John Hancock Mutual Life Insurance Company v. Wanda A. Welsh

267 F.2d 152, 1959 U.S. App. LEXIS 3793
CourtCourt of Appeals for the Fifth Circuit
DecidedMay 27, 1959
Docket17379_1
StatusPublished
Cited by9 cases

This text of 267 F.2d 152 (John Hancock Mutual Life Insurance Company v. Wanda A. Welsh) is published on Counsel Stack Legal Research, covering Court of Appeals for the Fifth Circuit primary law. Counsel Stack provides free access to over 12 million legal documents including statutes, case law, regulations, and constitutions.

Bluebook
John Hancock Mutual Life Insurance Company v. Wanda A. Welsh, 267 F.2d 152, 1959 U.S. App. LEXIS 3793 (5th Cir. 1959).

Opinion

CAMERON, Circuit Judge.

The question of law presented to the court below and to us is whether an *153 amendment to a group life insurance policy increasing the coverage from $5,000 to $10,000 became effective on June 1, 1957, as stated in the first line of the amendment; or on April 26, 1957 when the employer of John W. Welsh, III, hereinafter called insured, elected to be covered by the plan which, on Sept. 6, 1957, was executed as an amendment to the group policy. Appellee Wanda A. Welsh, beneficiary of the insured, claimed that the increased insurance was applicable as of April 26th and therefore covered the insured, who entered the hospital May 18 and remained there continuously until his death June 17, 1957. Appellant insurance company claimed that the amendment to the policy was effective June 1, 1957 and covered only those employees who were actively at work on that date. It admits liability for $5,000 with interest under the terms of the original policy, while appellee insists that she is entitled to recover $10,000 and interest under the terms of the amendment. The court below, considering the terms of the original policy and of the amendment in the light of the course of dealing between the insurance company, the Trustee for the group and insured's employer, awarded judgment for the increased amount provided by the amendment.
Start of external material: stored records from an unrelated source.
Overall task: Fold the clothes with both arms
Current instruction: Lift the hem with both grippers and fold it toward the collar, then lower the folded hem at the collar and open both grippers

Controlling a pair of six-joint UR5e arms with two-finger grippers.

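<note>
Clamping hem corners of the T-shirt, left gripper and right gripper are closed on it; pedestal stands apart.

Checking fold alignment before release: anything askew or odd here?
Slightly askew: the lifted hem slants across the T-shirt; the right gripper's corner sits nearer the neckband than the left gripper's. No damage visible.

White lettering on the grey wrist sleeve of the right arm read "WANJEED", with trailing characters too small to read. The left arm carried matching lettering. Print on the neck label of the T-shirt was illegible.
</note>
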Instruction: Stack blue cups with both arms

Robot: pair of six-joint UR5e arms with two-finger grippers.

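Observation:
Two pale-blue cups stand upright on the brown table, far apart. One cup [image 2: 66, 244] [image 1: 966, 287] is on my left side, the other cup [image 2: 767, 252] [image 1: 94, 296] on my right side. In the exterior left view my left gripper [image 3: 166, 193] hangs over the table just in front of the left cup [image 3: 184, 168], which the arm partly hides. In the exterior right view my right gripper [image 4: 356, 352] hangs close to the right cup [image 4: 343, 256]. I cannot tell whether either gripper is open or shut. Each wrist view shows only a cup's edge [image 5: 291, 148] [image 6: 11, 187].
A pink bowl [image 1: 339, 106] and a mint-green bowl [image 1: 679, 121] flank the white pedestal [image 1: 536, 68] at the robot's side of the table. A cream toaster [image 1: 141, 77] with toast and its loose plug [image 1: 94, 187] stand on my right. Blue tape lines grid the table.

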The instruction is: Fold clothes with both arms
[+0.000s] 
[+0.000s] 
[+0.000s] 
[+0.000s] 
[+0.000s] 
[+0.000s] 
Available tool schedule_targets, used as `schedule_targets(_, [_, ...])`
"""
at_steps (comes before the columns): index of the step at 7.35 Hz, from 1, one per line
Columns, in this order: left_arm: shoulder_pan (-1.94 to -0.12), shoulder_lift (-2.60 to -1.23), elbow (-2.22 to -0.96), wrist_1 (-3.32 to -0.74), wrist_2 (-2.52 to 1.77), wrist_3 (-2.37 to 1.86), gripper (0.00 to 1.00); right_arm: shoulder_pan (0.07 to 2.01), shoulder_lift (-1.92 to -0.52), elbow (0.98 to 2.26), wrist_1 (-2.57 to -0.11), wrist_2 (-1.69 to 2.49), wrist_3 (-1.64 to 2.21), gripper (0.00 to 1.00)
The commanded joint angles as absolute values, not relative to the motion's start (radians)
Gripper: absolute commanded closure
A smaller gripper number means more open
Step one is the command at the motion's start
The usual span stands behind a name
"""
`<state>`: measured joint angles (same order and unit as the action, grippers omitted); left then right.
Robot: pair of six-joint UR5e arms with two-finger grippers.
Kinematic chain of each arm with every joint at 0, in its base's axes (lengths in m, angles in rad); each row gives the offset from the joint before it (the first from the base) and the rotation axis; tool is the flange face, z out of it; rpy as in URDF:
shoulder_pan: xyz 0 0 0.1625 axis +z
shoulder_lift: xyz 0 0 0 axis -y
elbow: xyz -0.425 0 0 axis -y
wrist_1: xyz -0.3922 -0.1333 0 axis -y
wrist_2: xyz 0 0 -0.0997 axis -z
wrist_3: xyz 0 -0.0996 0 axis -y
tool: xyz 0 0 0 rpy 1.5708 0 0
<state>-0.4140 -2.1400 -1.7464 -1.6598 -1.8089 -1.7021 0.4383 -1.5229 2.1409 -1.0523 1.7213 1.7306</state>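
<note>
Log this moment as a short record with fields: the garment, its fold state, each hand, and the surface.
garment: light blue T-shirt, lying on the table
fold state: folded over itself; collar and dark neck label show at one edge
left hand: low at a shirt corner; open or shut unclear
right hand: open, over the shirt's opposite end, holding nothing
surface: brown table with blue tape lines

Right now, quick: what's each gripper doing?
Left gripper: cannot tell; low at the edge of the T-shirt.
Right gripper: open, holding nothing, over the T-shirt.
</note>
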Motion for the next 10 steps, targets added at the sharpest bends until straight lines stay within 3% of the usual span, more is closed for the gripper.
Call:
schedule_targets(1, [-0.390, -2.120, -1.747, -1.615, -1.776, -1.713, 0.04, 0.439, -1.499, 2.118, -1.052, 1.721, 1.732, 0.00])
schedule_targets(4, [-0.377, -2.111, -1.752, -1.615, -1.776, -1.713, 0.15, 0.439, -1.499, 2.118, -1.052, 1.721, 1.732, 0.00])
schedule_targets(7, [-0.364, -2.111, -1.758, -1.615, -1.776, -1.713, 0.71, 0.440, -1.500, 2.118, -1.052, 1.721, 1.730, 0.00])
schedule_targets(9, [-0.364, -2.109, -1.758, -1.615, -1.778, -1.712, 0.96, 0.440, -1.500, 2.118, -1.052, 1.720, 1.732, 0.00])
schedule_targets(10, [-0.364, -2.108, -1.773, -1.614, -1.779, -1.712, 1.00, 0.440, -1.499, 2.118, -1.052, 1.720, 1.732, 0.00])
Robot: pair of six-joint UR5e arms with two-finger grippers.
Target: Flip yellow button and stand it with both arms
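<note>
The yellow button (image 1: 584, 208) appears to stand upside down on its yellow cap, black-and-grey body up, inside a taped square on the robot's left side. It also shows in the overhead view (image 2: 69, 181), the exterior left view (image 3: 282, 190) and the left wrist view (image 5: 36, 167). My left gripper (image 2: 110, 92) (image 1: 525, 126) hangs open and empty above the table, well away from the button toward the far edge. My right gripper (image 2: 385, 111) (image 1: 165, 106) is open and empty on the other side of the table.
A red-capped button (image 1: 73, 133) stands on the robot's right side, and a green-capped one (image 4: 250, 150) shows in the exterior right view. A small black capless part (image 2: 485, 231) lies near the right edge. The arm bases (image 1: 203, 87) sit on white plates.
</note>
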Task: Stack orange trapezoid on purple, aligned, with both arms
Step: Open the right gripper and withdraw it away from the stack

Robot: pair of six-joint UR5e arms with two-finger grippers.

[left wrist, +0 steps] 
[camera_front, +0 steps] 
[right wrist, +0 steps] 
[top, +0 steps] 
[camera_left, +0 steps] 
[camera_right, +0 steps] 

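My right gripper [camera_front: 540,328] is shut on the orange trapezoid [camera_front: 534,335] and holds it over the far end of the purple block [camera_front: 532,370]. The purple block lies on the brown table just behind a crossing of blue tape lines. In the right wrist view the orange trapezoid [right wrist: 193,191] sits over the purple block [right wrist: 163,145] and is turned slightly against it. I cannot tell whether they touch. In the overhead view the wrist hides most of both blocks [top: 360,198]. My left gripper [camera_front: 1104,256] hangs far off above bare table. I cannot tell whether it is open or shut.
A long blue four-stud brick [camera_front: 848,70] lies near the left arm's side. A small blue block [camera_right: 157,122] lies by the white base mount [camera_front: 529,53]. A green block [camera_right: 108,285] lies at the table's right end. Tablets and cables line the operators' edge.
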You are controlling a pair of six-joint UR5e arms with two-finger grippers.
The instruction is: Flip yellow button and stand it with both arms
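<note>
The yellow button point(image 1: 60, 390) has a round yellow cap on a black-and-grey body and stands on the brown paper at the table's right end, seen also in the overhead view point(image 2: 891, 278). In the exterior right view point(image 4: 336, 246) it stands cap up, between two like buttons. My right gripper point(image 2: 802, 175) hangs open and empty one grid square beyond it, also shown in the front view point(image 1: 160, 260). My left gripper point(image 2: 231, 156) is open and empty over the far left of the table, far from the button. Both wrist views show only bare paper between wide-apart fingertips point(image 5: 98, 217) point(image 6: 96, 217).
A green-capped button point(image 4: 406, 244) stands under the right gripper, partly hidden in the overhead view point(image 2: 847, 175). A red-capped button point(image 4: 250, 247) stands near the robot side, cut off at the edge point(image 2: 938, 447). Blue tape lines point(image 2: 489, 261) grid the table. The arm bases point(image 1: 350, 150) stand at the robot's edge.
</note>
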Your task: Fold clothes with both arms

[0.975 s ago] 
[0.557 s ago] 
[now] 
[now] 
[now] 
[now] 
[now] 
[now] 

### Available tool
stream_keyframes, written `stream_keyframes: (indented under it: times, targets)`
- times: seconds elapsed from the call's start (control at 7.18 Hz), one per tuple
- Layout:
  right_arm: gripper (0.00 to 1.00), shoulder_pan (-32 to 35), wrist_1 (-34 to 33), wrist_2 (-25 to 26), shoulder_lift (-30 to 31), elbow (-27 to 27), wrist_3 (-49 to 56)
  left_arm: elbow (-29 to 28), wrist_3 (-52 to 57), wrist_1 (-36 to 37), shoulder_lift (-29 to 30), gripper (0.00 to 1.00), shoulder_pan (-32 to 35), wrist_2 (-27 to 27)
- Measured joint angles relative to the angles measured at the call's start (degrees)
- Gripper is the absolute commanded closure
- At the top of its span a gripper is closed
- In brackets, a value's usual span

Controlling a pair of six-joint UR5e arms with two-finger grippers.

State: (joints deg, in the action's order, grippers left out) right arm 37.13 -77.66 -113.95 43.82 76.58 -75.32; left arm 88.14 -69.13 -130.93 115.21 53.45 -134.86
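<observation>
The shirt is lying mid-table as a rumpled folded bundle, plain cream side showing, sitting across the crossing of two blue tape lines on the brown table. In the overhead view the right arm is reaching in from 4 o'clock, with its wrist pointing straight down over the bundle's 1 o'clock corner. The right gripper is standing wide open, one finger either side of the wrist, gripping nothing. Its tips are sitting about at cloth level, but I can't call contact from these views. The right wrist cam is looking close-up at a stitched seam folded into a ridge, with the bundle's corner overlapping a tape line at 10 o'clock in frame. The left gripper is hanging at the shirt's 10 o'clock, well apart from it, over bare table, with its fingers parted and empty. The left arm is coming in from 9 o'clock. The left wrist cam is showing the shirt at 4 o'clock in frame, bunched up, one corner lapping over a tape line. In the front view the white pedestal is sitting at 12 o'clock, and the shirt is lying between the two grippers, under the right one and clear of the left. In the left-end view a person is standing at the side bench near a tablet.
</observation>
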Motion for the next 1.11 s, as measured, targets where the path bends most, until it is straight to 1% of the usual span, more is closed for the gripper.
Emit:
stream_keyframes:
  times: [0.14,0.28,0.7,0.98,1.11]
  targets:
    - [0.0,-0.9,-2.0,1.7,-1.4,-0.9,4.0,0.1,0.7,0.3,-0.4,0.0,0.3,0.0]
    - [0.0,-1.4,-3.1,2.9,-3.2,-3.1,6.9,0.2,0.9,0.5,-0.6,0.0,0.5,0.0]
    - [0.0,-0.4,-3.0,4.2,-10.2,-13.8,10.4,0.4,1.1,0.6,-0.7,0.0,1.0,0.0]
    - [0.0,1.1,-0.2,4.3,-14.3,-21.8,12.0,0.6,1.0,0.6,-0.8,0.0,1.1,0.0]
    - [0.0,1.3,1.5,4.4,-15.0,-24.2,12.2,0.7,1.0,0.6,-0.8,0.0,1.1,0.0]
From this judgment this appeal is prosecuted. 1

*154 The court below decided the case as if it were submitted upon stipulation and presented only a question of law, and the parties before us concede that this course was the proper one. The court adverted to the fact that appellee contended that *155 the rights of the parties were governed by the contracts of insurance and the applications therefor and that extraneous evidence should not be considered, but it adopted the position of appellant that Amendment 33, considered with the master policy, presented an ambiguity which permitted the consideration of the extraneous proof mentioned in the statement of facts. Its conclusion was based upon the contracts themselves interpreted in the light of this extraneous evidence. In the arguments before us the appellant contends that the language of the amendment is ambiguous and that the court below was justified in considering the negotiations between the trustees of the group and the insurance company in reaching its decision. 2

The appellee guardedly concedes that it was agreed in the pretrial order that there was ambiguity in Amendment 33, and contends that such an ambiguity in an insurance contract must be resolved in favor of the insured. The extraneous evidence was introduced without objection and neither party argues that its consideration by the trial court constituted error.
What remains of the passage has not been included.